L’incontro: un approfondimento tra cultura e territorio

La serata di giovedì sarà l’occasione per introdurre alla cittadinanza il valore artistico e statutario dell’iniziativa. Interverranno figure di spicco della cultura e dell’amministrazione locale: il prof. Gino Ruozzi, l’arch. Gloria Negri, l’Assessore alla Cultura Fiorello Tagliavini e Giampiero Gallo, presidente del Convivio Musicale Guastallese. L’incontro non sarà solo un’analisi tecnica del repertorio, ma una riflessione sul valore del “fare musica” oggi.

 

Il Concerto: “Rock” nell’anima, Barocchi nello stile

Il culmine della manifestazione si raggiungerà sabato 11 aprile, alle ore 21:00, quando il Teatro Ruggeri ospiterà dodici giovanissimi e valentissimi musicisti formati presso il Conservatorio “Peri” di Reggio Emilia. I Barocchisti Italiani proporranno un programma di altissimo profilo, con perle del repertorio di Bach e Vivaldi, coronate dal celebre Concerto grosso per la Notte di Natale di Corelli.

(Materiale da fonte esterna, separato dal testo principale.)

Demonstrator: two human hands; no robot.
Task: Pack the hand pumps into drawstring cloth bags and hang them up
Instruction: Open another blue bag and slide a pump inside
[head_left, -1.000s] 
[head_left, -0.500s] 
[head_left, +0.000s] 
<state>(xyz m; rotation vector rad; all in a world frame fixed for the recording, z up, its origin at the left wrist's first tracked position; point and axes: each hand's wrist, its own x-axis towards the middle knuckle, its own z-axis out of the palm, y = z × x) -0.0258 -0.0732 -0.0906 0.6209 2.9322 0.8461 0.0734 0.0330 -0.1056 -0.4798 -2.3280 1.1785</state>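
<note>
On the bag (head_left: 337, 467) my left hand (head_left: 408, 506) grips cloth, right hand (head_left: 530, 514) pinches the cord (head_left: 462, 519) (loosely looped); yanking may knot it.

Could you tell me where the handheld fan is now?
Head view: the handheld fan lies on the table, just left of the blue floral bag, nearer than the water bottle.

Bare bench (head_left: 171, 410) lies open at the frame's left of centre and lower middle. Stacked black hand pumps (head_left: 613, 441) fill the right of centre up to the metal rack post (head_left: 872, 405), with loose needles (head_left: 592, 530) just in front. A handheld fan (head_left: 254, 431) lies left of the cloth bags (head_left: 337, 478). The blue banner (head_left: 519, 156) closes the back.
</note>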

Nonostante il rigore richiesto dalla musica barocca, l’ensemble si distingue per un’energia travolgente: giovani che, per usare una celebre metafora, sono “rock” e non “lenti”, capaci di trasformare ore di studio assiduo e meticolosa disciplina in una performance vibrante e appassionante.

 

Un presidio contro il disagio giovanile

L’iniziativa del Convivio Musicale Guastallese assume quest’anno un valore etico particolare. Mentre sociologi e psicologi lanciano moniti sulle fragilità e sulla noia che spesso attanagliano i giovani, questi dodici musicisti rappresentano l’antidoto concreto: la dimostrazione che l’impegno diuturno e la passione possono colmare di senso le giornate dei ragazzi, restituendo alla comunità un’immagine di gioventù vitale e consapevole.

In tempi tristi come questi, in cui campioni indiscussi della psicologia come Galimberti o dell’analisi sociologica come Crepet scendono in campo per chiamare gli adulti alle loro responsabilità genitoriali nei confronti di figli troppo spesso viziati e incapaci di riempire le loro giornate senza abbandonarsi alla noia quando non a gesti e azioni pericolosi per sé per gli altri, trovare dei giovani che hanno scoperto l’importanza dell’impegno diuturno e della disciplina e che sono felici di poter dimostrare ciò che ore e ore di studio assiduo e meticoloso hanno concesso loro di ottenere, è qualcosa che ci restituisce speranza” afferma Giampiero Gallo, presidente del Convivio Musicale Guastallese.

L’evento è organizzato dal Convivio Musicale Guastallese con l’obiettivo di promuovere la diffusione della cultura musicale tra i giovani e per mezzo dei giovani.